Clinical implications of diabetes in chronic liver disease: Diagnosis, outcomes and management, current and future perspectives

Figure 1 Pathophysiology of hepatogenous diabetes in cirrhotic liver. Hepatogenous diabetes develops directly from insulin resistance in the liver, and indirectly from impaired glucose metabolism due to insulin resistance in muscle. Hyperinsulinemia can result from reduced insulin clearance by the damaged liver and the presence of portosystemic shunts. With progression of diabetes, there is a reduction in the sensitivity of pancreatic b cells due to glucotoxicity, and reduced production of insulin. IGF: Insulin-like growth factor.

Figure 2 The pathophysiological relationship between diabetes mellitus and nonalcoholic fatty liver disease. This is bidirectional: On the one hand, type 2 diabetes mellitus (T2DM) is a strong risk factor (alone or as part of metabolic syndrome) for nonalcoholic fatty liver disease (NAFLD), liver cirrhosis and hepatocellular carcinoma. On the other hand, NAFLD in the absence of metabolic disorders is a risk factor for incidental DM as it has been demonstrated in lean subjects with NAFLD. In both cases genetics, [PNPLA3 rs738409 polymorphism (G allele), SREBF-2 rs133291 C/T polymorphism, TM6SF2 rs58542926 C>T and CETP rs12447924 and rs1259700 polymorfisms], as well as sedentary life style, diet and dysbiosis may also play an important role.

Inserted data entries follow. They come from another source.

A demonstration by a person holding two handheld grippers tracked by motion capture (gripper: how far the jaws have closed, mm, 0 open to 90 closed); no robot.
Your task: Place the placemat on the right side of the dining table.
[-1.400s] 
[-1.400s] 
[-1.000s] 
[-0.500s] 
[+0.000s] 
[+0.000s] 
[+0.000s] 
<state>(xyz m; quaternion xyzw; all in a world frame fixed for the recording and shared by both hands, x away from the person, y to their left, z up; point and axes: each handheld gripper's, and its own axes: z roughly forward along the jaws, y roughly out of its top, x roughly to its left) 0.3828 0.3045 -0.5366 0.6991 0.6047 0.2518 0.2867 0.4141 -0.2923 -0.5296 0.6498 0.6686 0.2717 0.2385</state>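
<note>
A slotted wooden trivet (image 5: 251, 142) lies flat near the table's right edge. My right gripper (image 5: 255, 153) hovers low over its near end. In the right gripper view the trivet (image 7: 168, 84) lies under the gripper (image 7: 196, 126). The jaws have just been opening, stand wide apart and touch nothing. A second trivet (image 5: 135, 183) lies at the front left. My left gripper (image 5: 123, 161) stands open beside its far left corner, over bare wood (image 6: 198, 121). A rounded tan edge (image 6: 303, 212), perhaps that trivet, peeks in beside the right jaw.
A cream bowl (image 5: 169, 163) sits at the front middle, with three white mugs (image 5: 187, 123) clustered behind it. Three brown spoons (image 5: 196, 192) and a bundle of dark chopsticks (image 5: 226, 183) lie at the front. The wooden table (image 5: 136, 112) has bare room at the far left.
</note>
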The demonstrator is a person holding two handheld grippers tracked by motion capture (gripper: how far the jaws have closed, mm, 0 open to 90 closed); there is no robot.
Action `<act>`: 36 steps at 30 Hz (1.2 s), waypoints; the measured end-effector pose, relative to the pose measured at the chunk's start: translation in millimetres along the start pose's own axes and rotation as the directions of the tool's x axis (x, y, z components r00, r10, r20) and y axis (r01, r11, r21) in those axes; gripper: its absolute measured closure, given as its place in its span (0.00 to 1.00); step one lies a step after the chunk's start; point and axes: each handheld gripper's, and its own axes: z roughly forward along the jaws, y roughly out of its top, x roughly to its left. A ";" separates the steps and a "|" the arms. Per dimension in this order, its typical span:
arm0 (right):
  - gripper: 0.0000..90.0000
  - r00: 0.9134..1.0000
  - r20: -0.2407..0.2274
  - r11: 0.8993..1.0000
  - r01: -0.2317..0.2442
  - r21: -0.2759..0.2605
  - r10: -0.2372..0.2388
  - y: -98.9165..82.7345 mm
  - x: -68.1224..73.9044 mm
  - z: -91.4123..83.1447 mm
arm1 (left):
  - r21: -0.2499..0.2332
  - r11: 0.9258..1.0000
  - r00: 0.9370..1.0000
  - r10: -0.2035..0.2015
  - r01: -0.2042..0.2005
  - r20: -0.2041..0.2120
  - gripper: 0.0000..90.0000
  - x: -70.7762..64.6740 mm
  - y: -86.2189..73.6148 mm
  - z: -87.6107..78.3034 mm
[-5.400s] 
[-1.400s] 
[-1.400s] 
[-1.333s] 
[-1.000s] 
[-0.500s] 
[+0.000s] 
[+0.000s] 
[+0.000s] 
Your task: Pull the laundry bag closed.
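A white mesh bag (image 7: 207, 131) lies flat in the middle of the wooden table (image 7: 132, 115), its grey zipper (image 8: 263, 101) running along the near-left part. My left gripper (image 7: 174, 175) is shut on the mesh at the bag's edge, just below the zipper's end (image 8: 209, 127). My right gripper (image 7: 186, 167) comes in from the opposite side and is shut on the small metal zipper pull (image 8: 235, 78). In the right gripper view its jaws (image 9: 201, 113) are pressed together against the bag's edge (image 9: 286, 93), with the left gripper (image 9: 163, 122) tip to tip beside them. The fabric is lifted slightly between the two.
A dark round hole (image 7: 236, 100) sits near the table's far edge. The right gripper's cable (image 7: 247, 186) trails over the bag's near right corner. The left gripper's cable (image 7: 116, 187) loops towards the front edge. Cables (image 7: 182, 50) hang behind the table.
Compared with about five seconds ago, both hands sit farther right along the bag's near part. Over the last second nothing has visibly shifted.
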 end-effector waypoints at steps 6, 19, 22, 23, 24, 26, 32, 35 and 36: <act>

HCV: Hepatitis C virus; IR: Insulin resistance; NAFLD: Nonalcoholic fatty liver disease; HD: Hepatogenous diabetes; FFA: Free fatty acids; LG: Lactoglobulin; T2DM: Type 2 diabetes mellitus; NASH: Non-alcoholic steatohepatitis; HCC: Hepatocellular carcinoma.

Figure 3 Algorithm for diagnosis and management of diabetes mellitus and nonalcoholic fatty liver disease based on the published evidences. As follows: (1) This treatment has been evaluated only in nonalcoholic fatty liver disease (NAFLD); (2) These drugs have been evaluated in NAFLD showing improvement of non-alcoholic steatohepatitis and fibrosis; (3) Direct-acting antiviral have demonstrated improvement of short and long term glycemic control after hepatitis C virus eradication; (4) Long term administration of metformin has demonstrated association to significant reduction of liver related complications, hepatocellular carcinoma and mortality; and (5) GLP-1 receptor agonists and sodium-glucose co-transporter-2 inhibitor drugs have demonstrated effectiveness for glycemic control and good tolerance in liver cirrhosis patients. NAFLD: Nonalcoholic fatty liver disease; DM: Diabetes mellitus; GLP-1Ras: GLP-1 receptor agonists; SGLT-2: Sodium-glucose co-transporter-2; HCV: Hepatitis C virus; FPG: Fasting plasma glucose; HbA1c: Glycated hemoglobin; HD: Hepatogenous diabetes; MS: Metabolic syndrome; OGTT: Oral glucose tolerance test; IGT: Impaired glucose tolerance.